While mapping the solid tech trends for 2026, Gartner put AI-native development platforms on a pedestal– projecting that 80% of organizations will be using them in one way or another by 2030. The trend is here, and it feels like it's moving fast. But if you look closely, most of that speed is still local. 

AI is helping individual developers move faster, but the system around them hasn’t changed much. Developers still manually translate context between Jira, Git, QA, and docs. Reviewers are cleaning up weak outputs and QA still sits downstream, catching what the pipeline missed. Someone still inherits release documentation as manual overhead at the end of every sprint. 

For most organizations, AI-native delivery remains exactly that: a goal, a roadmap item, a Gartner slide. Not anymore.

Rather than describe AI-native delivery from a distance, our team at EPAM built an AI-native platform– CodeMie– under real delivery pressure (while building the platform itself). 

What that looks like in practice: the decisions, the breakdowns, the results is what this piece is about.

What is AI-native software delivery and how it works in practice?

AI-native software delivery is a model where AI is embedded into the entire software development lifecycle (SDLC) and not just added as a tool for isolated tasks. Instead of relying on prompts and manual coordination, the system carries context across requirements, architecture, code, testing, and release.

In an AI-native setup, AI participates across roles, enforces quality continuously, and operates on shared, always-current project context.
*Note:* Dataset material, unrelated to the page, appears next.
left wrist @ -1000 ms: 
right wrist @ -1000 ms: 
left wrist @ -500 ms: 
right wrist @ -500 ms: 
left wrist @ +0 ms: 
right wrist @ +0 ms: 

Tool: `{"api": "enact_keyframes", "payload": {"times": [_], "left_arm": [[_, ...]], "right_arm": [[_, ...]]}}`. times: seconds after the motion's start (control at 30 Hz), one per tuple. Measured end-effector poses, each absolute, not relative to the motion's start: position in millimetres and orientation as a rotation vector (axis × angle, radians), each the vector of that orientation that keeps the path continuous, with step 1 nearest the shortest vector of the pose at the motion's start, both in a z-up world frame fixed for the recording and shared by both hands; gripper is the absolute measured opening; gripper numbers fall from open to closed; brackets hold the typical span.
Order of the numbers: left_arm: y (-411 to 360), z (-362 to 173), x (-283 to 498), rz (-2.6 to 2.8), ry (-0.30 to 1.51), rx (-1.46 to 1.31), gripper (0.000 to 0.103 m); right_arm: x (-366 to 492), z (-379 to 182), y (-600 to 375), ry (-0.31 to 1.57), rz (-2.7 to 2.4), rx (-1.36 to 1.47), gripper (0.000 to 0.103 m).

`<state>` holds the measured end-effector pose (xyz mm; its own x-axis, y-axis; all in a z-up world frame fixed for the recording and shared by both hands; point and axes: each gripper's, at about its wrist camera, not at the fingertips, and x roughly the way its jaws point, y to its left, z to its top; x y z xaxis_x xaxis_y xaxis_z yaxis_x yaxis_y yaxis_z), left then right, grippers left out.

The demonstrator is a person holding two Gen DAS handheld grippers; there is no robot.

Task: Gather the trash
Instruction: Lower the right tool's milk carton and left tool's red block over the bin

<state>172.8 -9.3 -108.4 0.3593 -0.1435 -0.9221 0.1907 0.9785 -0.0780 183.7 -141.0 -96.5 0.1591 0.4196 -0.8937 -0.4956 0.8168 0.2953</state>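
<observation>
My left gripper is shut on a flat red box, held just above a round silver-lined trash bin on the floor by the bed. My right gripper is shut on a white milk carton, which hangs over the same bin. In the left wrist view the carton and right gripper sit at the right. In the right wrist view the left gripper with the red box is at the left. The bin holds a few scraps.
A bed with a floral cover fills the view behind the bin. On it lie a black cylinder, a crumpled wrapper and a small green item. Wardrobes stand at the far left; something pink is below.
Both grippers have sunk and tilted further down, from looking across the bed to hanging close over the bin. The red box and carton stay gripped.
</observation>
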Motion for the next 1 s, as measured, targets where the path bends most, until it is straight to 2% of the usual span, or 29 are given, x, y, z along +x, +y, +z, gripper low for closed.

But how does AI-native development actually work in practice?

A real example of this AI-native development in action would be a product manager who writes a feature brief in natural language. The system automatically parses it into structured acceptance criteria, links it to affected modules in the repo, generates a draft implementation plan and prepares release notes. AI will also do a first pass for bugs, style violations, security issues, and consistency with existing patterns. All before a developer writes a line of code. The developer's job shifts from "build from scratch" to "review, adjust, and approve." 

That's AI-native. Compare this to today’s AI-assisted development, where the same PM writes a brief, a developer separately asks Copilot for boilerplate code, and QA manually writes test cases. AI is helping individuals, but the system hasn't changed.
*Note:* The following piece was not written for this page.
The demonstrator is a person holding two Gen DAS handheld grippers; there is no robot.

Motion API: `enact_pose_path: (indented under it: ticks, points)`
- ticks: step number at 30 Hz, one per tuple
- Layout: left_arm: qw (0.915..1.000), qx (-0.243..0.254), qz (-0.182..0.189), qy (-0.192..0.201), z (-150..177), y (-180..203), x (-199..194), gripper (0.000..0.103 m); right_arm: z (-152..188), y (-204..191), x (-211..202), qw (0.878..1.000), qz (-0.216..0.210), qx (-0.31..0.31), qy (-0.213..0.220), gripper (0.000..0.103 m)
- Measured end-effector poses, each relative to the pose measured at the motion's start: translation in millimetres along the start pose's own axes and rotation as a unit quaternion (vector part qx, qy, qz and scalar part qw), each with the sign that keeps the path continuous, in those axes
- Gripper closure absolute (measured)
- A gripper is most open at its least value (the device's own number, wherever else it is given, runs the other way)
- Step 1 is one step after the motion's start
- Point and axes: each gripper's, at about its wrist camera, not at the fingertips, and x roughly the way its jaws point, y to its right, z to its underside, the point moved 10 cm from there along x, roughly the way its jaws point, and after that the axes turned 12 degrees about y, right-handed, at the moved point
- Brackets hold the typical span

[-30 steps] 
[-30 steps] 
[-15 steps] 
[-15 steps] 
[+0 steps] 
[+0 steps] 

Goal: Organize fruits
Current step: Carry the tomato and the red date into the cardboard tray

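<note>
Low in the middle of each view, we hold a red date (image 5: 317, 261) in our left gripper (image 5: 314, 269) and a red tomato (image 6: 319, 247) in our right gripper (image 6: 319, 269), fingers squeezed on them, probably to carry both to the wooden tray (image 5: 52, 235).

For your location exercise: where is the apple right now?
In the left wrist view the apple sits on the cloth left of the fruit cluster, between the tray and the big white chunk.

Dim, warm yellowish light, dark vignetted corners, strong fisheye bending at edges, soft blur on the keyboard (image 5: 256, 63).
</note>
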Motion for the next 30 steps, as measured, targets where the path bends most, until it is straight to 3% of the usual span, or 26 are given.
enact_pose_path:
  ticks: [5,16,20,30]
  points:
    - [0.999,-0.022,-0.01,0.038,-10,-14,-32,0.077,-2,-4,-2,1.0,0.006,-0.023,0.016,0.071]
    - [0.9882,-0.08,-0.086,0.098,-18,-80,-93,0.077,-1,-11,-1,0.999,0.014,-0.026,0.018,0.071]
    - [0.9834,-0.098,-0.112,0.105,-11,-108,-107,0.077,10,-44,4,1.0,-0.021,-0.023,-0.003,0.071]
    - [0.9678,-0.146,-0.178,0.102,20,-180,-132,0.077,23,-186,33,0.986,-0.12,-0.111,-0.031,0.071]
Other differences between current AI-assisted and AI-native delivery include: 

AI-native vs AI-assisted software delivery

AspectAI-assisted deliveryAI-native delivery
Where AI livesEmbedded within isolated tools (e.g., IDEs, chat interfaces)Integrated across the end-to-end delivery pipeline
Primary beneficiariesPredominantly developersCross-functional roles: product, architecture, development, QA, and release
Context handlingContext reconstructed per interaction; dependent on user inputPersistent, shared context spanning requirements, codebase, and execution history
Quality modelPost-generation validation; defects identified during review or testingContinuous validation; quality constraints enforced during generation and execution. Requirements are validated for completeness before development starts.
MetricsTask-level metrics like developer productivity, code generation speedSystem-level metrics like cycle time, release accuracy, defect escape rate, rework percentage, time spent on coordination vs creation
Integration approachTool-level, opt-in adoption driven by individualsWorkflow-level integration embedded into the delivery system architecture

Read more: Introducing Agentic Development Lifecycle (ADLC): Building and Operating AI Agents in Production

We designed an AI-native delivery system under real pressure

For a long time, there hasn’t been a mature system that connects requirements, architecture, code, testing, and release with shared AI context across the software development lifecycle. Teams still piece this together using multiple tools, custom integrations, and manual coordination.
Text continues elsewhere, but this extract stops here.